They have complained about fluctuations in power and water supply, as well as high power and water bills for long. Consultations have been held with the government and other stakeholders over time to get a remedy, but no concrete solution is in sight yet.
They have complained about fluctuations in power and water supply, as well as high power and water bills for long.
Consultations have been held with the government and other stakeholders over time to get a remedy, but no concrete solution is in sight yet.
Despite the grievances, the manufacturing sector had not come out with data to indicate the exact losses they are incurring as a result of power and water shortage or high charges.
To understand the magnitude of these challenges, a study has been launched by industrialists and the private sector body to look into the effects of high costs of energy and water bills on the manufacturing sector.
The study, being jointly done by the Rwanda Manufactures Association (RAM) and Private Sector Federation (PSF), is supported by TradeMark East Africa and is geared towards establishing the impact high energy and water bills, among others, have had on the country’s industrial sector, Claudine Mukeshimana, RAM executive director, said.
Mukeshimana said industrialists currently part with Rwf96 per unit during the day and Rwf126 per unit at night, under the time of use tariff package.
Last year, there was an uproar among manufacturers when the Water and Sanitation Corporation (WASAC) the then Energy, Water and Sanitation Authority, suggested an increase in urban water tariffs.
The water body had proposed to increase Urban water tariffs for industrialists by 49 per cent form Rwf593 per cubic meter to Rwf885 per cubic meter, VAT exclusive, which prompted manufacturers to petition the Rwanda Utilities Regulatory Authority (RURA) to intervene. The matter was never resolved.
However, industrialists are hopeful the study will help in resolving the matter. The study is expected to come up with recommendations on how to address the challenge, and the manufacturers are hopeful they will be supported by policy-makers and other stakeholders.
Alex Ruzibukira, the director general for investments at the Ministry of Trade and Industry, said efforts are ongoing to ensure industrialists grievances are addressed.
"Our priority is to ensure that we reduce the cost of production…Government and stakeholders in the private sector are working hard to provide more energy to ensure stable supply, especially to the industrial sector.
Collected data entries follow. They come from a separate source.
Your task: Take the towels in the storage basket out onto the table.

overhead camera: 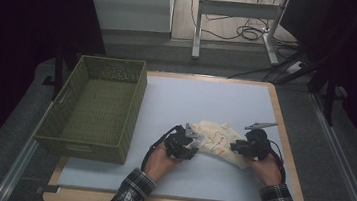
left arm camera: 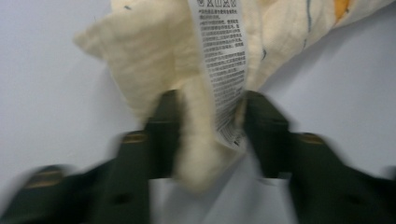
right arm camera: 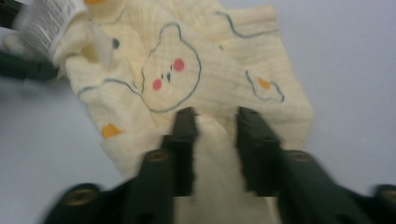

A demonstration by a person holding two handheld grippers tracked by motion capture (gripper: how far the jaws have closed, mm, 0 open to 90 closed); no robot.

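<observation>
A cream cloth (overhead camera: 220,140) printed with a bear face and small orange shapes lies crumpled on the pale blue table top (overhead camera: 207,98). My left gripper (overhead camera: 191,134) holds its left end. In the left gripper view the jaws (left arm camera: 210,121) press a bunched fold of the cloth (left arm camera: 149,51) together with its white care label (left arm camera: 224,51). My right gripper (overhead camera: 238,147) is at the cloth's right end. In the right gripper view its jaws (right arm camera: 215,126) pinch a raised ridge of the cloth (right arm camera: 210,60) just below the bear face.
A green woven basket (overhead camera: 139,96) stands on the left part of the table, with nothing in it. The table's wooden edge (overhead camera: 280,121) runs close to the right hand. Beyond the far edge are a desk frame and cables on the floor.
</observation>
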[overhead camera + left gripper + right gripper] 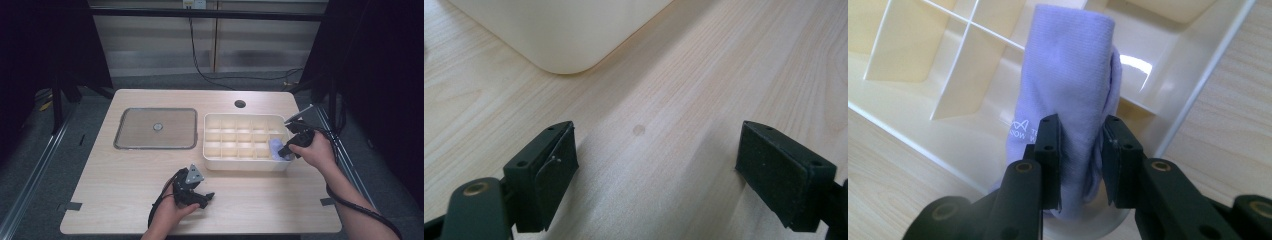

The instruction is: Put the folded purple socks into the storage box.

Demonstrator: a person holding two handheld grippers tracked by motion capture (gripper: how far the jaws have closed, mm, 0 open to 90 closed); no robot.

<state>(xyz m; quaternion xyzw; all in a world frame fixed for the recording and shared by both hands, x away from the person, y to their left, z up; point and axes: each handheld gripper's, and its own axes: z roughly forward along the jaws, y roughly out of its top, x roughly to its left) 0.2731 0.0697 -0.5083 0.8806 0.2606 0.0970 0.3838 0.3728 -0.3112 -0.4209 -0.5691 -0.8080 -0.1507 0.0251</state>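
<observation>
A person stood at a light wooden counter (125,175), holding a black two-jaw claw in each hand. The right claw (1080,145) was pinching a folded lavender cloth (1068,80), its jaws pressed against either side of the fabric near the lower end, where small white printed lettering showed. The cloth stood roughly upright in the near right corner compartment of a cream plastic divided organizer tray (913,60), and thin partition walls ran off to the left of it. From the high view, the right claw (289,151) reached into that same corner of the organizer tray (245,165), which sat on the right half of the counter, and the cloth (275,148) appeared as a pale bluish patch against the tray's right wall. The left claw (206,198) rested low over bare wood near the front edge of the counter, just below the tray's near left corner. In the left gripper view, that claw (656,165) had its jaws spread wide with nothing between them, above the wood grain, with a rounded corner of the tray (564,40) ahead. A flat square metal-framed panel (156,128) with a small round centre lay to the left of the tray, well apart from both hands.
</observation>
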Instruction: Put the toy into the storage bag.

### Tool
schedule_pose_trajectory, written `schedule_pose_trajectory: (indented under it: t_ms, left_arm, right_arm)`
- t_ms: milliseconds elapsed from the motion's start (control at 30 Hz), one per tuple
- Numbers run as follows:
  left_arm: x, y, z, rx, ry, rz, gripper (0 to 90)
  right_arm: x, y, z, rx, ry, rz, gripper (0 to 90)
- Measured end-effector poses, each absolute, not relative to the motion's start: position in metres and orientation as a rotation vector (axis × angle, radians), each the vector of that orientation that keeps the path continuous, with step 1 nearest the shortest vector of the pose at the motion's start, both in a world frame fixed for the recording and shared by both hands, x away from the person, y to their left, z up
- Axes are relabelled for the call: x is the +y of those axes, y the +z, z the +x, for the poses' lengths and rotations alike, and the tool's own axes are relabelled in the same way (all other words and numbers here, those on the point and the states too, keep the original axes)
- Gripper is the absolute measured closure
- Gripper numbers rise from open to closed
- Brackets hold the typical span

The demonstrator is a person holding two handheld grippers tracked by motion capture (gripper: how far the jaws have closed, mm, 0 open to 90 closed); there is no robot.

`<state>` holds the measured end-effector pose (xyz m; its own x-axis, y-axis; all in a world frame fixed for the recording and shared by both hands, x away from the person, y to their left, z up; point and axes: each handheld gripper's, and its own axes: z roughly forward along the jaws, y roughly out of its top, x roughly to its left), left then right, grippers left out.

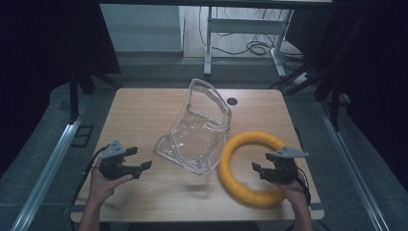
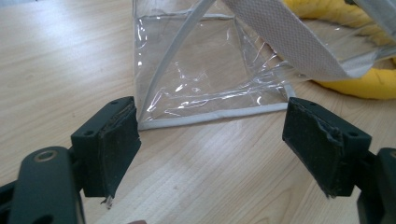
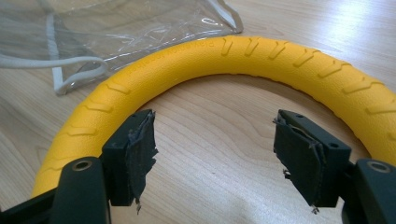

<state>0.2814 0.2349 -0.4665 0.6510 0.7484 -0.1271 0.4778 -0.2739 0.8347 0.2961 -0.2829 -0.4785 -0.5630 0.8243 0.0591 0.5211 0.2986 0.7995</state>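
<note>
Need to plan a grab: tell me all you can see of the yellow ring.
The ring is a thick yellow hoop, foam-like, with chevron grooves and faint embossed lettering. It lies flat on the table's right side, whole, its left edge against or slightly under the clear bag. The right gripper, jaws open, hovers over its middle.

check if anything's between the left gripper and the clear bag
Nothing visible. The left gripper is open, its jaws facing the clear bag across bare wooden table. The yellow ring lies behind the bag, out of the path.

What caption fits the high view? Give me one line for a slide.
Two open hand-held tools, left tool and right tool, flank a clear plastic bag and a yellow ring on a wooden table.
</note>
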Motion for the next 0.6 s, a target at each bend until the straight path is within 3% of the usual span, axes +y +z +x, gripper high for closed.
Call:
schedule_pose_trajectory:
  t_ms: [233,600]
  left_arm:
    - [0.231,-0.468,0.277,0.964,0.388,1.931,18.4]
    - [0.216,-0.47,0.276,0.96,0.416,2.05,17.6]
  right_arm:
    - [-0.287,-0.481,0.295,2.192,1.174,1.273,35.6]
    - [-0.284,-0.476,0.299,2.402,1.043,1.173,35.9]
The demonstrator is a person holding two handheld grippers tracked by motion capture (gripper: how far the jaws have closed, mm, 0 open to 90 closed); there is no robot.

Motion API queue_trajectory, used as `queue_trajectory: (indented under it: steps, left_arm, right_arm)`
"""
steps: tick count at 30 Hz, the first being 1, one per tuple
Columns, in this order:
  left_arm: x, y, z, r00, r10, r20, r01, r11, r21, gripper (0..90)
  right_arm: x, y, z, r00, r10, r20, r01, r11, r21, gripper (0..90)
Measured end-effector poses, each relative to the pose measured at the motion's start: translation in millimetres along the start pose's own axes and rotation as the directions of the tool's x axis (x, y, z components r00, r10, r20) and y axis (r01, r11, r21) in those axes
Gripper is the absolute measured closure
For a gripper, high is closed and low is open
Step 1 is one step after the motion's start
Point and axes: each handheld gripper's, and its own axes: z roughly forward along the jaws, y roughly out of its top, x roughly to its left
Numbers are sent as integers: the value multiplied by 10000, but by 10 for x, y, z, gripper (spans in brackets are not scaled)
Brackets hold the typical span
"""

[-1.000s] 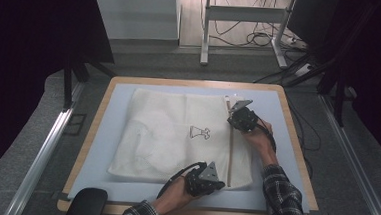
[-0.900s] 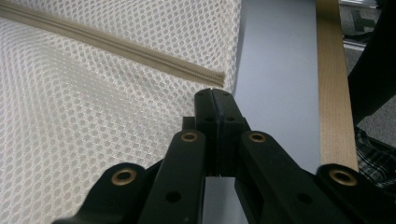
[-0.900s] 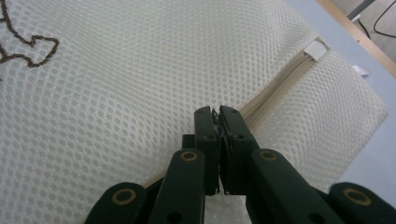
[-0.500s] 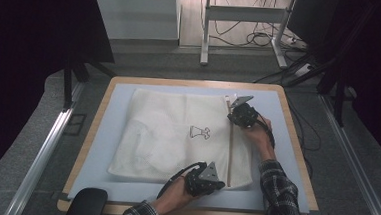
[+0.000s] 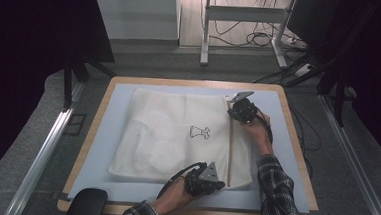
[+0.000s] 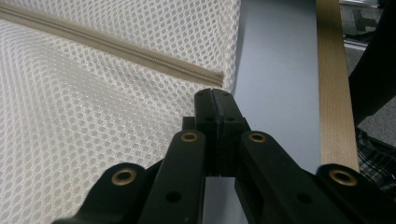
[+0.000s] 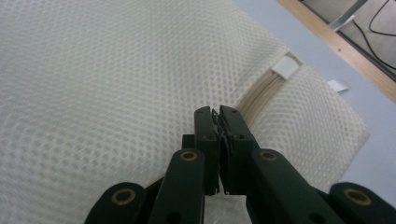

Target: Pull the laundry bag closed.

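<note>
On the blue-topped table (image 5: 278, 108), a person's right gripper (image 5: 240, 110), jaws pinched on the zipper (image 5: 230, 150) pull, has edged farther up the white mesh laundry bag (image 5: 166, 136), while the left gripper (image 5: 209, 181) stays clamped on the near corner.

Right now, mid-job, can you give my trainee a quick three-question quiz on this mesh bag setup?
1. True or false: the zipper runs along the bag's right side in the high view.
2. Which gripper is at the zipper's far end? A) left B) right
3. What is printed on the bag's middle?

Key:
1. True.
2. B: the right gripper is at the far end; the left gripper is at the near corner.
3. A small dark outline logo; too small to tell more.
</note>
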Motion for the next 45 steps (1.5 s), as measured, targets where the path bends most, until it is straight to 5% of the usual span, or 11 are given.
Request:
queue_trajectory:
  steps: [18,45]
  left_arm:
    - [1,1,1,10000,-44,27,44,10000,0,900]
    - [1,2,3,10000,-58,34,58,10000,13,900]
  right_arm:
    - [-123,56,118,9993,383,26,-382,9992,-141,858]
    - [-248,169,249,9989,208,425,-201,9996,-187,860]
This, we believe, will play a central role in reducing the cost of production,” Ruzibukira, who doubles as the head of the special economic zone, said.
This will also help attract more investors into the country, he added.
Ruzibukira also revealed that the ministry is aware of the challenges and is working with RURA to ensure that the matter is resolved.
"RURA is also championing the study and is expected to come up with a preference treatment for industries in regard to power and water bills,” he said.
Manufacturers have complained on many occasions that high power charges were eating into their profits, thanks to increased cost of production.
Patrick Makuza, the director of Rwanda Foam, explained that this also affects commodity pricing.
"It is, therefore, crucial that such a study is conducted to establish ways on how the challenges can be addressed,” Makuza said.
Earlier studies
In 2012, Private Sector Federation prepared a strategy and action plan to address some of the challenges in the energy sector.
Inadequate infrastructure and power fees were identified as key bottlenecks to improving Rwanda’s competitiveness then.
For instance, Rwanda’s power tariffs at around $0.20/kWh was the already high regional averages of $0.10-0.12/kWh.
Transport costs at $165 per tonne per kilometre were almost twice the regional average of $95 per tonne per kilometer.
The private sector body recommended scaling up of investments in infrastructure development to ease transport woes and boost power generation.
Ernest Mazimpaka, an energy consultant and author of the strategy, told Business Times that industrialists lose a lot of power because they still use outdated technology in their production processes.
"The energy sector has changed drastically over the last few years… We are using more energy and energy prices are perhaps more volatile and unpredictable than ever before,” Mazimpaka said.
He said a landlocked country like Rwanda needs to ensure steady energy supply to spur industrial growth.
More power on the way
Government is projecting to generate about 563MW of power by 2017. There are also ongoing plans to import more than 430MW from Kenya and Ethiopia.
Already the country plans to import 30MW of electricity from Kenya by October this year.
This will greatly boost Rwanda’s current electricity generation capacity, which stands at 155MW.
This year, over 40MW of power was added onto the grid; 28MW from the Nyabarongo I power plant, Giciiye I power plant in Nyabihu District contributed 4MW, while Rusizi power plant added 4MW and Giggawatt Solar power plant 8.5MW. About 15MW is expected on line next year from the Gishoma peat plant.
Antoine Manzi, the director for advocacy at the Private Sector Federation, said inadequate power supply has greatly affected the industrial sector growth.
Energy incentives
To encourage investors into the energy sector, the proposed investment code is expected to see slashing of corporate income tax for energy investors from 30 per cent to 15 per cent.